There are countless factors associated with mortality outcomes, and it’s not practical to include all relevant variables in a predictive model. While lifestyle may not be the most significant factor in outcome prediction among many related variables, it possesses an excellent feature—modifiability. Policymakers or healthcare professionals can raise public awareness and guide individuals toward healthier lifestyles through various means such as education and outreach. Our model enables users to predict mortality based on their current conditions, serving as a warning and reminder. This functionality assists users in moving towards healthier lifestyle changes. That’s why we chose to establish a predictive model for lifestyle-related mortality rates.
Strength and limitations
This research has several advantages and limitations that need to be acknowledged. We utilized sufficient data and implemented measures such as 10-fold cross-validation to ensure and validate the stability of the model. However, it’s important to note that our data is derived from a single cohort, and the effectiveness of the model lacks external validation. This study is a prospective cohort study, and the reliability of causal inference is relatively strong. However, during the follow-up process, a small fraction of participants were lost to follow-up (LTFU) or withdrew from the study for various reasons, leading to the possibility of not capturing the occurrence of outcome events.

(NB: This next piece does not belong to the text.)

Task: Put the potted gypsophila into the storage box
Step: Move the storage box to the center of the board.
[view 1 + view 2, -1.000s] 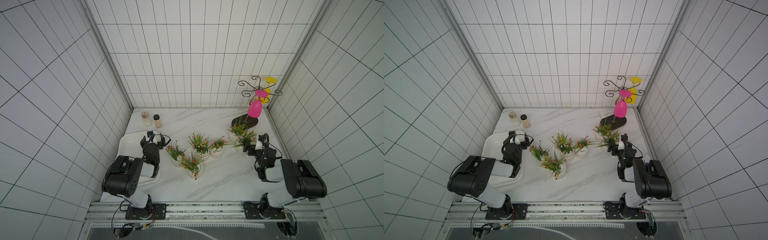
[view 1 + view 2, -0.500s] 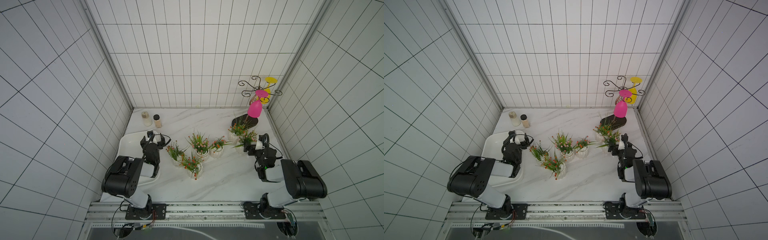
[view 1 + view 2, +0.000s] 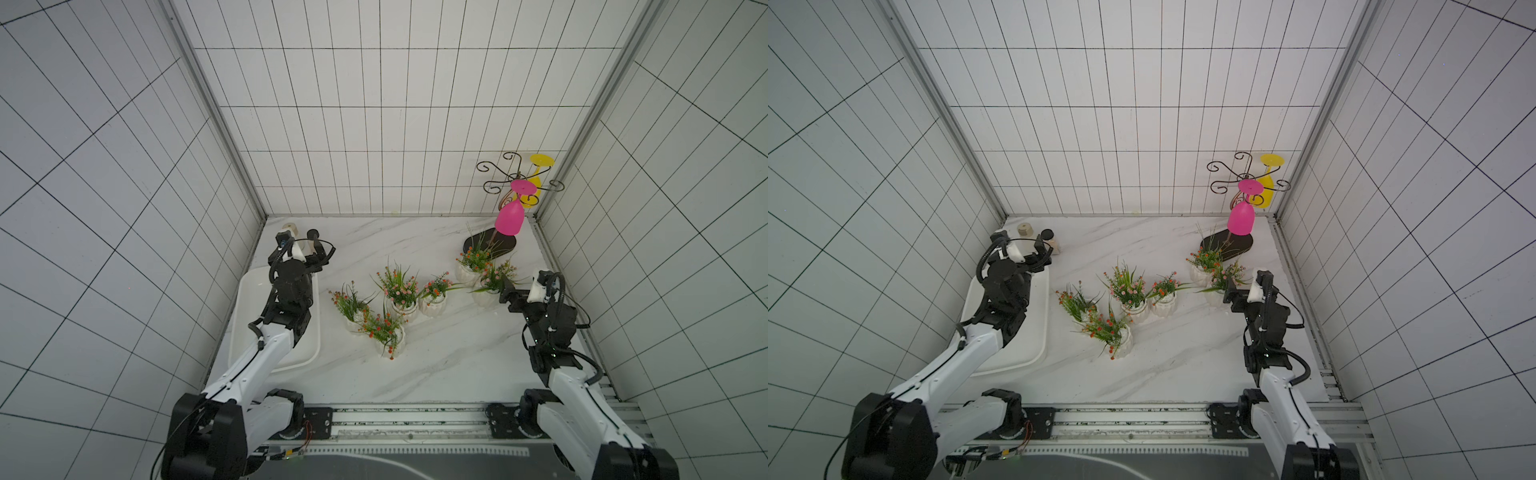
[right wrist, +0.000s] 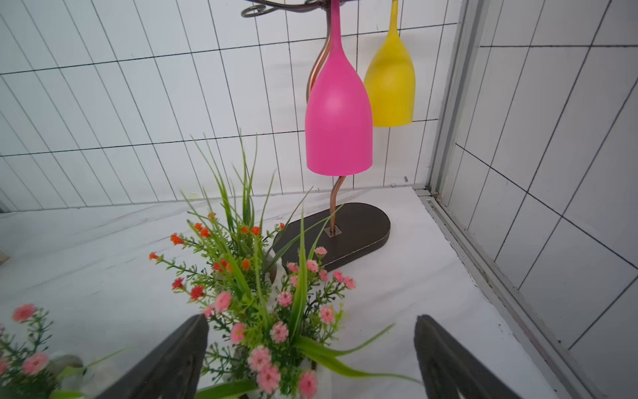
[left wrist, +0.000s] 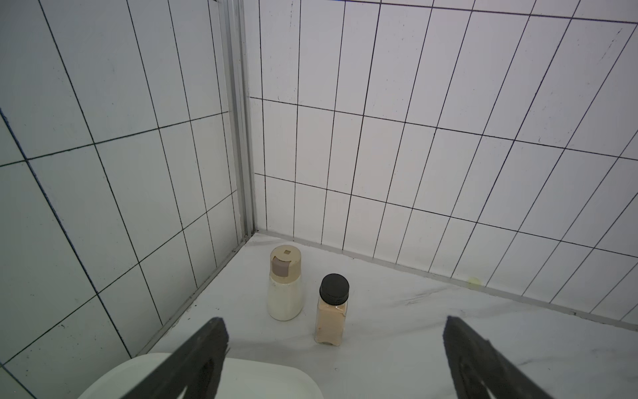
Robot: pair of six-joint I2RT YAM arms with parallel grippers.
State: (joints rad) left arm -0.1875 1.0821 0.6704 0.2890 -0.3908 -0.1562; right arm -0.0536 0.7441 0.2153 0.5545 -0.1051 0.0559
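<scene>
Several potted gypsophila in white ribbed pots stand across the middle of the marble table. The pink-flowered one (image 3: 490, 291) at the right sits between the fingers of my right gripper (image 4: 310, 345), which is open. Its fingers (image 4: 179, 359) stand on either side of this plant (image 4: 276, 342) without touching it. An orange-flowered pot (image 4: 221, 266) stands just behind. The storage box (image 3: 249, 291), a shallow white tray, lies at the left and holds nothing I can see. My left gripper (image 5: 335, 349) hangs open over the box's far corner (image 5: 241, 380).
A cream bottle (image 5: 284, 286) and a black-capped spice jar (image 5: 332, 314) stand in the back left corner. A metal glass rack (image 4: 345, 235) with a pink glass (image 4: 338, 117) and a yellow glass (image 4: 390, 83) stands at the back right. Tiled walls close three sides.
The right gripper's jaws have drawn in a little around the pink-flowered pot. Neither arm has visibly shifted.
</scene>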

To the best of our knowledge, this study represents the first attempt to apply ML algorithms to explore the relationship between lifestyle and mortality. Additionally, we leveraged the advantages of tree models to investigate interactions in this context. However, inferences about the role of features based on ML only describe the features’ impact on outcome prediction within the model and may not necessarily reflect their real-world effects. The actual effects require further assessment in conjunction with domain expertise.
Conclusion
By employing modifiable lifestyle factors and readily available indicators, we effectively predicted overall mortality and cardiovascular disease mortality using the XGBoost model. This model can serve as a valuable predictive tool to encourage individuals to modify unhealthy lifestyles and prevent adverse events.